By GEEARS
From the moment a baby is born, their parent or caregiver becomes an advocate. They are their child’s interpreter, their guardrails, their voice.
When that child has a disability or developmental delay, advocacy can escalate into a full-time job, as much a part of parenting as changing diapers, running warm baths, and snuggling up with bedtime stories.
Karen Young Lewis, a Cobb County mother, recently reminisced about her unexpected entree into advocacy in the Metro Atlanta edition of Uniquely You, a virtual magazine that celebrates families with disabilities and connects them with resources—and each other. Lewis’s journey began when her son Cyrus was born at 25 weeks gestation. After an entire year in the NICU, her little boy was diagnosed with cerebral palsy and severe developmental delays.
“Before Cyrus, I had approached life as a planner, someone who believed in mapping out outcomes and working steadily toward them,” Lewis wrote in Uniquely You’s May edition. “But his birth reshaped everything I thought I knew about certainty and control. I entered an unfamiliar world where the stakes were higher than anything I had ever experienced and where learning to navigate systems became essential to protecting my son’s quality of life.”
“While I was deeply grateful for the care and support we received,” Lewis continued, “I also began to notice gaps and places where systems fell short.

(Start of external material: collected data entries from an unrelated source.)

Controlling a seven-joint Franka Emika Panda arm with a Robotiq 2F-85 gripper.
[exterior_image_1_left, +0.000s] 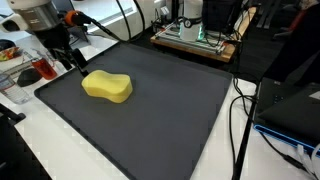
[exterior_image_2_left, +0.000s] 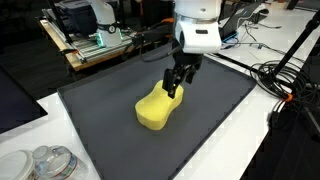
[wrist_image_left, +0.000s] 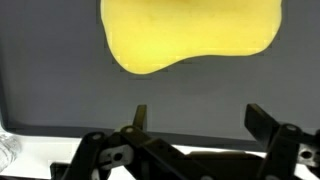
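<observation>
Yellow sponge (exterior_image_1_left: 107, 85) lies flat on a dark mat (exterior_image_1_left: 150, 130), toward its far left corner. The gripper (exterior_image_2_left: 176, 84), jaws spread wide, hangs at one end of the sponge. Being off-centre, a finger could nudge it sideways.

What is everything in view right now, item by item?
sponge: one, yellow, lying on the mat
mat: one, dark grey, spread over the table
table: one, white, under the mat
wooden board with electronics: one, brown with green parts, behind the mat
cables: several, black, on the table beside the mat
clear jars: a few, transparent, at a table corner off the mat
arm: one, white and black, above the mat
end effector: one, black, open, at one end of the sponge; whether they touch cannot be told
</observation>
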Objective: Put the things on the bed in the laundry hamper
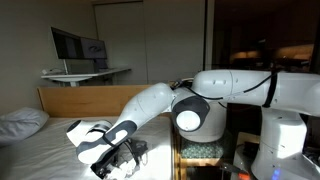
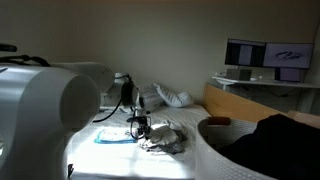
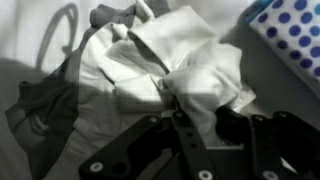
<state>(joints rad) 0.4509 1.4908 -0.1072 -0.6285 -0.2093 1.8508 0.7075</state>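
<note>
The arm is stretched low across the bed (image 1: 40,150), its wrist bent downward so that the gripper (image 1: 118,158) is lowered onto a heap of crumpled clothes (image 3: 170,70) on the sheet. In the wrist view the gripper (image 3: 190,120) is pinched on a fold of white cloth. A blue-dotted fabric (image 3: 290,30) lies beside the heap.

clothes (image 3: 170,70) on bed (image 2: 100,150); gripper (image 3: 195,150) over them | pillow (image 1: 20,122) behind
</note>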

What began as self-advocacy slowly expanded to systems-level advocacy. Over time, I realized that advocacy is not only about addressing what is missing; it is also about strengthening what already exists. It is about raising awareness, protecting rights, amplifying voices, and working in partnership to create better outcomes. Supported by a community of families with shared experiences, I moved from advocating solely for my son to speaking up for broader change.”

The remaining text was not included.